Somewhere in the remote space of streaming lies one of the smartest and most imaginative sci-fi series ever made. Its very numerous fans wait for a channel to rescue Babylon 5 to be able to enjoy again its careful scripts and its spectacular – for then and for today – special effects, and it is possible that this will happen. On the other hand, what can be ruled out is that one day it is decided to retake the story: Babylon 5 has, among many other peculiarities, that of being a television series conceived with a closed ending, which would take place when the 111 episodes that they were going to make up the five seasons planned from the beginning.
The author and absolute owner of the Babylon universe was Joseph Michael Straczynski, a writer and screenwriter who at the end of the 80s had a considerable number of episodes for series of the most diverse on his resume. He then had the idea of creating his own, taking advantage of the fact that science fiction seemed to be on the rise again on television after the success of Star Trek: The Next Generation. But his idea went far beyond the still fashionable self-concluding chapters: it was the world of video and viewers could record the episodes and easily follow plots that stretched for months. Straczynski had in mind a television saga that was the equivalent of a literary epic, like The Lord of the Rings or the Foundation books.

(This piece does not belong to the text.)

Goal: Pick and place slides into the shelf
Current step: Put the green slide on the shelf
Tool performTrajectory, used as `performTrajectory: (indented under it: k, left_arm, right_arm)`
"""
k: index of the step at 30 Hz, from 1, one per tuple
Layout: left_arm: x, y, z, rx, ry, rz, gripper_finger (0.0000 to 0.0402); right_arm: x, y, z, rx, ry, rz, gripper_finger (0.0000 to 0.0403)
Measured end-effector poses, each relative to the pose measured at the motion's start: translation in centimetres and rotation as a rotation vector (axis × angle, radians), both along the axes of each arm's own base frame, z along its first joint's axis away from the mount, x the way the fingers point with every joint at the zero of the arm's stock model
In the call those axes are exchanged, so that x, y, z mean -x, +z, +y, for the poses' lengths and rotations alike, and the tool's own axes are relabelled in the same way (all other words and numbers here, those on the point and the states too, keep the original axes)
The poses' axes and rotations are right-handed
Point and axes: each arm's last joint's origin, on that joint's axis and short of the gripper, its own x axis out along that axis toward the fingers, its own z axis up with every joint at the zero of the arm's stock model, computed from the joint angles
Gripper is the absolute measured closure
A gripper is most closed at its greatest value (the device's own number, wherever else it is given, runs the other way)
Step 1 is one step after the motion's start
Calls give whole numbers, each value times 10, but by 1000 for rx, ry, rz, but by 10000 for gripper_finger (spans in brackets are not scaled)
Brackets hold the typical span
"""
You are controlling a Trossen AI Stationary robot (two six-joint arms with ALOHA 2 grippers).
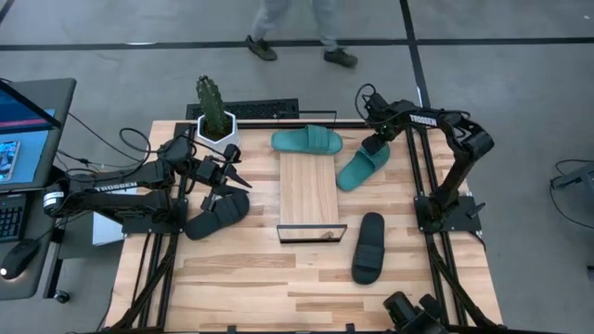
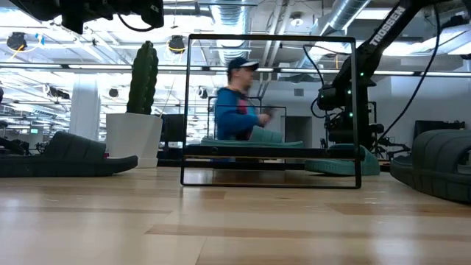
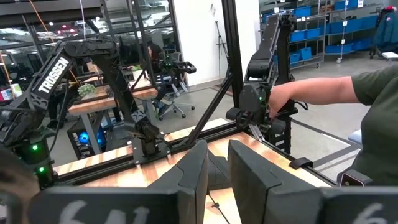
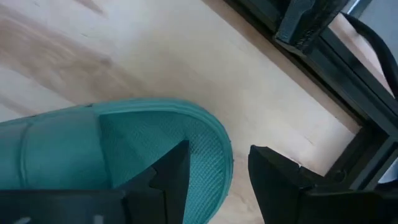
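The shelf (image 1: 307, 190), a light-wood plank in a black wire frame, stands mid-table. One teal slide (image 1: 306, 141) lies crosswise at its far end. A second teal slide (image 1: 362, 169) lies flat on the table to the shelf's right. My right gripper (image 4: 219, 150) points down over this slide's far end (image 4: 205, 134), open, with one finger above the footbed and the other outside the rim. Black slides lie at the left (image 1: 215, 215) and the near right (image 1: 368, 247). My left gripper (image 3: 217, 149) hovers level above the left black slide, slightly open with nothing between its fingers.
A cactus in a white pot (image 1: 215, 116) stands at the far left corner, beside a keyboard (image 1: 260, 110). Black frame rails (image 1: 422, 176) run along the table's sides. A person (image 2: 239, 103) moves beyond the far edge, and a laptop (image 1: 23, 130) sits off to the left.
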Motion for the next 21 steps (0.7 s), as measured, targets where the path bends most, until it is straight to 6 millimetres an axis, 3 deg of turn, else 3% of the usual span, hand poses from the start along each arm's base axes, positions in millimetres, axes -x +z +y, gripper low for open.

In the year 2258, Babylon 5 is a gigantic space station inhabited by a quarter of a million humans and aliens of all species. It works as a sort of galactic United Nations, where the council formed by representatives of the different worlds decides on political, economic, commercial, social or religious conflicts, with the common objective of solving them avoiding the repetition of the wars of the past. Obviously, things are not so easy, considering the large number of empires and races whose squabbles are centuries old, and the intrigues within the alliance of planets itself.